Tuesday, 11 October 2011


You'll have heard that the UK government is sacking thousands of troops, ditching aircraft carriers, planes, sharing equipment with the traditional enemy of the English, the French, and all because we are too broke to pay for armed forces, yeah?

Well, how's this for an idea? Suppose we were to hire a civilian recruitment company to recruit military personnel at the rate of 7,500 a year, over the next ten years, and pay them, wait for it ............... £1 billion?

What do you think?

Over the next 3 years the UK will get rid of 12,000 personnel, and a further 8,000 will go in the year 2020. So why would there be a need to do much in the way of recruiting you might ask. Surely it would be better to hang on to the ones you already have?

The government clearly thinks not, and who are we to argue?

Now there are a few pitfalls. For example, they tried to use civilians before and it didn't work. And most officers would agree with Richard Kemp, a past commander of troops in Afghanistan, that the best recruiting officer is a man who has served.

However, this government thinks that the new scheme will cut down on wastage whereby 17,000 troops a year go through training but only around 9,000 pass out. 
The MoD also thinks that it will save them money, and of course it will release troops who are currently involved in recruitment, for front-line duties. They somewhat spoil that argument by saying that troops WILL still play the major role in recruitment. In other words we are paying out a billion for the company to play a minor role. 

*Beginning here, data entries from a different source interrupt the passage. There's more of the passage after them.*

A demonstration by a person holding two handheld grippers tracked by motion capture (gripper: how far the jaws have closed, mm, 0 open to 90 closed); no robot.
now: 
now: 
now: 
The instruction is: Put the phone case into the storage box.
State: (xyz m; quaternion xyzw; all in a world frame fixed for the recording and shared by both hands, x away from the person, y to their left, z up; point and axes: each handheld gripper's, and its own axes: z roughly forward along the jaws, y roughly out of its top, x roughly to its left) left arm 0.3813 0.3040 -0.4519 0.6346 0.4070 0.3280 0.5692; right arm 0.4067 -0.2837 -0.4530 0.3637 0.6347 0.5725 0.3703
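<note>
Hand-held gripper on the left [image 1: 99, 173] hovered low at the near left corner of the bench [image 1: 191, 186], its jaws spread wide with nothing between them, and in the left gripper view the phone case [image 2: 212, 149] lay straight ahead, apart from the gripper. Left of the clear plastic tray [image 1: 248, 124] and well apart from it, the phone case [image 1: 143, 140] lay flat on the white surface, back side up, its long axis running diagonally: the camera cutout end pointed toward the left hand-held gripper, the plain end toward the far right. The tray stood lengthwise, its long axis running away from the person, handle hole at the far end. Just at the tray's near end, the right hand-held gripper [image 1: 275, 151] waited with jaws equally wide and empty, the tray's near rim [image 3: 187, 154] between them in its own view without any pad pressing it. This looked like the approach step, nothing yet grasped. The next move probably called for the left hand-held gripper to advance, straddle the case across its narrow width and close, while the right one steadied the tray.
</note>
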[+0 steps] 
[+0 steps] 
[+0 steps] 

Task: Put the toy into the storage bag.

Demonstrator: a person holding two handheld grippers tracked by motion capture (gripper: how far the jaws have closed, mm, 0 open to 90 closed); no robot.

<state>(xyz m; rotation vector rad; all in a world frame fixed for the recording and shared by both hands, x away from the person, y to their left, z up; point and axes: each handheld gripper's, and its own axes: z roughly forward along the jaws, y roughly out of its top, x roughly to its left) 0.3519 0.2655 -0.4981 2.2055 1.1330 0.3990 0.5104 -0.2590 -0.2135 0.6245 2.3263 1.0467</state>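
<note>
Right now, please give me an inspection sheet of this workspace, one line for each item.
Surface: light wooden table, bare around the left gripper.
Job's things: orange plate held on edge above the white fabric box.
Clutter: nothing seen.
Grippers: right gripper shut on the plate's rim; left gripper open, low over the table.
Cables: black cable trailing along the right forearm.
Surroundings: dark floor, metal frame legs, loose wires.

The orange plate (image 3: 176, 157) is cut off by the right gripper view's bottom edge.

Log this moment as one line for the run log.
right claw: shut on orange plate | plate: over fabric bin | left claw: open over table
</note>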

Expensive minor role, don't you think.

I suggest that Air Commodore Andrew Lambert, UK National Defence Association, may be a little closer to the truth when he suggests that the company could recruit the redundant personnel at a reduced rate to do their old jobs. That's maybe what the MoD means by "saving money". 

I wonder which one of the cabinet ministers' "young friends" is a consultant in a recruitment company...

Any takers?
PS: Bad luck in Spain, Scotland. Well, more like outplayed. But I was still surprised to see that the Daily Telegraph sports section leads with Ireland's win over Armenia. Scotland's match is very much an also ran.


  1. Be fair Tris, the Telegraph is a paper for the whole United kingdom, of which Ireland is a part, and which Scotland isn't, having declared independence in 1919. Therefore, it's entirely reasonable that they focus on Ireland rather than Scotland.

    Erm, wait, I've gotten something confused there...

  2. Tch, Doug. I'm always forgetting that. As I said to the Taoiseach only the other day, why do we keep having that podgy man from Eton on our televisions? Isn't he some sort of first minister blokey from that Disunited Kingdom place we hear so much about?

    Anyway, as James Kelly's been waiting for this, I suppose I'd better say it and keep him happy...

    We're all Welsh now!

  3. As you might imagine, our household was quite chirpy last night. However, there is a lesson from the Spanish experience all nations in the UK might wish to understand: there was a time when Spain was also considered - even by the Spanish - as patchily brill, but psychologically fragile. Hard work at grassroots level with homegrown youngsters over a decade and more has paid off handsomely. No grand secret that, though. And the English might consider it, for starters ...

  4. It's always good to know that someone is happy, Mil.

    The 'secret' of success seems clear to me. As you say grow the talent at home, from good football coaching at schools, under 12s 15s etc, and good training with clubs.

    Too much commerce in football. it's not about long termism, all about making money and paying ridiculous salaries.